ABOUT THIS TASK: No pictures, nothing altered: return the data below.
--------------------
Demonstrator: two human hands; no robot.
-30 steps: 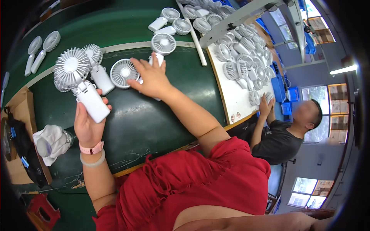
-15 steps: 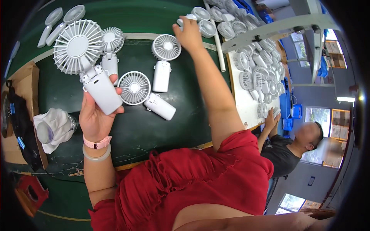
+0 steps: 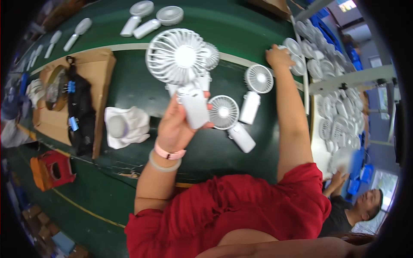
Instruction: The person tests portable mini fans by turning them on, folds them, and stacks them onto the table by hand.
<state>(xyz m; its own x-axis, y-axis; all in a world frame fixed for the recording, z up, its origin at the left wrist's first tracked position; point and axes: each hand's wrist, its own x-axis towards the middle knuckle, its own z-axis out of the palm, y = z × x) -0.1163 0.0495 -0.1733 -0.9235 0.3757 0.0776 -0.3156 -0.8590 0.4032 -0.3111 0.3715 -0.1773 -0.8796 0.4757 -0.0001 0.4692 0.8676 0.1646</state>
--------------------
EXPECTED ANSWER:
Demonstrator: two human hands; no robot.
-30 steps: 
-15 steps: 
+0 steps: 
Instruction: The person tests portable mini fans by turning them on, folds them, and stacks them onto the table by hand.
<state>(xyz m; its own x-axis, y-axis; all in a world frame fixed for the recording, z up, its origin at the left wrist's first tracked position; point and axes: each hand's wrist, its own x-axis towards the middle knuckle, its own z-axis out of the palm, y = z × x) -0.1163 0.0495 -0.1733 -0.9235 0.3757 0.0776 -0.3156 -0.8590 0.4032 -0.3111 0.3715 -0.1773 -0.8796 0.4757 -0.0001 0.4692 0.8676 0.1646</state>

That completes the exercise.